__Raw data__
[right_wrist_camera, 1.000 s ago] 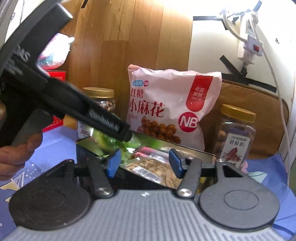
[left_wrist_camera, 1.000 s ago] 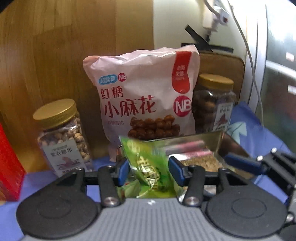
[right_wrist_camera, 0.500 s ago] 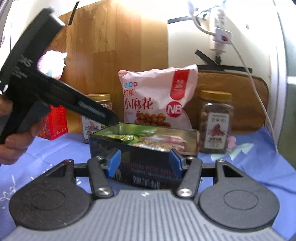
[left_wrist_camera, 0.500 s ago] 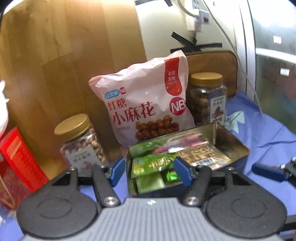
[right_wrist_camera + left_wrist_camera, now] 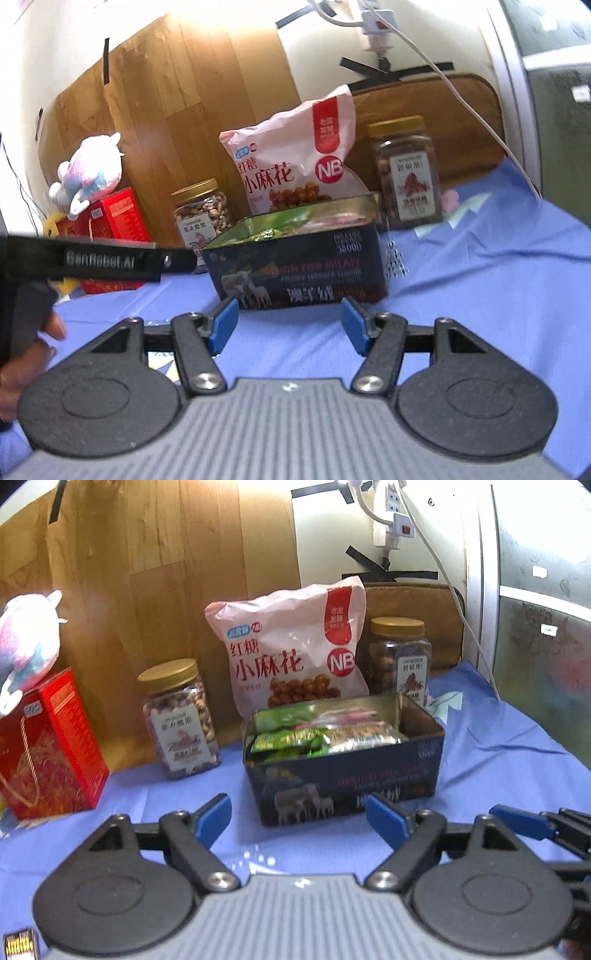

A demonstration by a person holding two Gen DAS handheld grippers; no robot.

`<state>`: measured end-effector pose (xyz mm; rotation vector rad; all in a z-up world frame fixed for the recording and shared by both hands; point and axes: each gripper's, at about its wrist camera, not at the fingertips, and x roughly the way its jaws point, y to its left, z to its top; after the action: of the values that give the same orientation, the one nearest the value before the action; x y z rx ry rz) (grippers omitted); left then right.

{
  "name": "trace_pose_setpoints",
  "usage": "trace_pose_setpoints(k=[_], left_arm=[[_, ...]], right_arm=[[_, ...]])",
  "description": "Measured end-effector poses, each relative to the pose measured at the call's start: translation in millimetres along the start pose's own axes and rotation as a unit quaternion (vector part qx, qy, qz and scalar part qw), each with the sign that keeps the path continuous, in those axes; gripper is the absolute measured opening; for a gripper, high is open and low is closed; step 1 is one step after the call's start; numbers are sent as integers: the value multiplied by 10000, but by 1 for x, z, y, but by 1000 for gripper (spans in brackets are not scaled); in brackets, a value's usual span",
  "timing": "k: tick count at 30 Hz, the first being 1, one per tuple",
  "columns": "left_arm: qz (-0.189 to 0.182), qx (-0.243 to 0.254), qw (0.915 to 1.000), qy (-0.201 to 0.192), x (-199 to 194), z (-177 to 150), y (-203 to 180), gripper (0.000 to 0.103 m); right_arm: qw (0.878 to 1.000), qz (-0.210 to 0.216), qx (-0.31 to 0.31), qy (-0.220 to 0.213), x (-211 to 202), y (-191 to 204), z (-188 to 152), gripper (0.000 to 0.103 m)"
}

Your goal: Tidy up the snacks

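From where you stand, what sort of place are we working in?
Probably a home room with a makeshift snack table: blue cloth over it, a plush toy on a red gift box, and a power strip hanging on the wall.

The pink snack bag reads "红糖 小麻花" with a round "NB" badge at its 4 o'clock. The dark tin shows "FOR MILAN". The left gripper's arm carries "GenRobot.AI". Jar labels are too blurred.
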<state>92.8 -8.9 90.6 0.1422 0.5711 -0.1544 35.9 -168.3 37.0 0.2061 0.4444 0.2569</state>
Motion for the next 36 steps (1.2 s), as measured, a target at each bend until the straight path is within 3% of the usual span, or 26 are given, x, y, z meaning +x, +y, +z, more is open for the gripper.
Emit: trace_pose_setpoints(k=[1,3,4,14,29,36], left_arm=[[26,-19,10000,7,-2,-3,-1,86],[117,-58,9999,24,-6,-9,-2,102],[166,-80,9998,11,-8,-12,-2,102],[364,-298,9987,214,-17,-32,1,103],[773,-255,9956,460,-9,-56,-5,103],[793,-180,9954,497,-7,-60,-9,103]], right_arm=[[10000,8,77,8,-4,-1,-1,65],[9998,12,222,17,-10,-2,-3,67],[9996,16,292,27,-13,-2,-5,71],[9992,20,386,62,-29,6,-16,77],[9984,128,516,167,-30,8,-21,82],[9979,122,601,202,-30,6,-23,83]])
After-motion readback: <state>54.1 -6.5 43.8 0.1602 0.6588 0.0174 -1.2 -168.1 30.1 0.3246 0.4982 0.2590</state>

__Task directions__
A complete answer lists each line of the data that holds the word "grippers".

__Exercise response__
A demonstration by a person holding two Gen DAS handheld grippers; no robot.
`<state>`: measured end-effector pose (xyz mm; rotation vector rad; all in a z-up world frame fixed for the recording and shared by both hands; point and axes: each gripper's, at about its wrist camera, not at the fingertips, and x roughly the way its jaws point, y to its left, z to its top; after the action: of the values that give the same orientation, the one nearest the value before the action; x y z rx ry rz) (grippers omitted); left then right.

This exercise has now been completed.